*ASSIGNMENT*: When the string "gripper" is part of a line below, that line should be copied.

=-=-=-=-=

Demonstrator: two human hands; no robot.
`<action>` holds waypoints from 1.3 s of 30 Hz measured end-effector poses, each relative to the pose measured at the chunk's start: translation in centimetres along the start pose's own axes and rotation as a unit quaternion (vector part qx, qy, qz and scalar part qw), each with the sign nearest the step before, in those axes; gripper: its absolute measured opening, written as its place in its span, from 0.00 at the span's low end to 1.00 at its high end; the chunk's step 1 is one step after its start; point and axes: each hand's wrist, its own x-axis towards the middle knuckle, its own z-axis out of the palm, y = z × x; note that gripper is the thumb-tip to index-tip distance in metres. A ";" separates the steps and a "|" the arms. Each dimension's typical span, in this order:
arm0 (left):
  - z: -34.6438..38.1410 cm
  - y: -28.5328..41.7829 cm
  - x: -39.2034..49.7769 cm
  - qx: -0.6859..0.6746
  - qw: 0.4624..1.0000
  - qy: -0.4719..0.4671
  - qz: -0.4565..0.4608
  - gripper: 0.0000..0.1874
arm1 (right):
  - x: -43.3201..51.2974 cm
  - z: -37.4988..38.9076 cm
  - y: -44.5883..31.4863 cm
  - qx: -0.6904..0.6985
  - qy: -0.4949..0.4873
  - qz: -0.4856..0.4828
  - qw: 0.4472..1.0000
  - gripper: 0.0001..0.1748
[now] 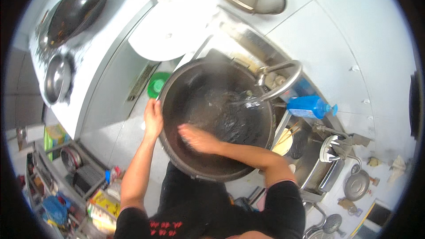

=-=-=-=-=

*ANSWER TO THIS EXERCISE*:
`<action>` holds waypoints from 1.3 s of 30 Hz measured end-effector poses, each relative to the pose measured at the chunk's start: translation in centimetres along the start pose's own axes and rotation as a unit quaternion (vector part qx, qy, qz and scalar part qw), each with the sign nearest the step before, in those axes; gripper: its absolute measured opening, written as its place in its span, from 0.00 at the span's low end to 1.00 at its high end; the chunk's step 1 is one step after its start; point and axes: each hand's wrist, its own x-axis towards the middle knuckle, its own z-axis out of the palm, y = z × x; note that gripper is the thumb-tip to index-tip distance in metres. A ";" separates the steps and a "|" the arms. Each dimension's typical span, in this order:
  - gripper: 0.0000..0.1874
  - gripper: 0.0001..0.1748

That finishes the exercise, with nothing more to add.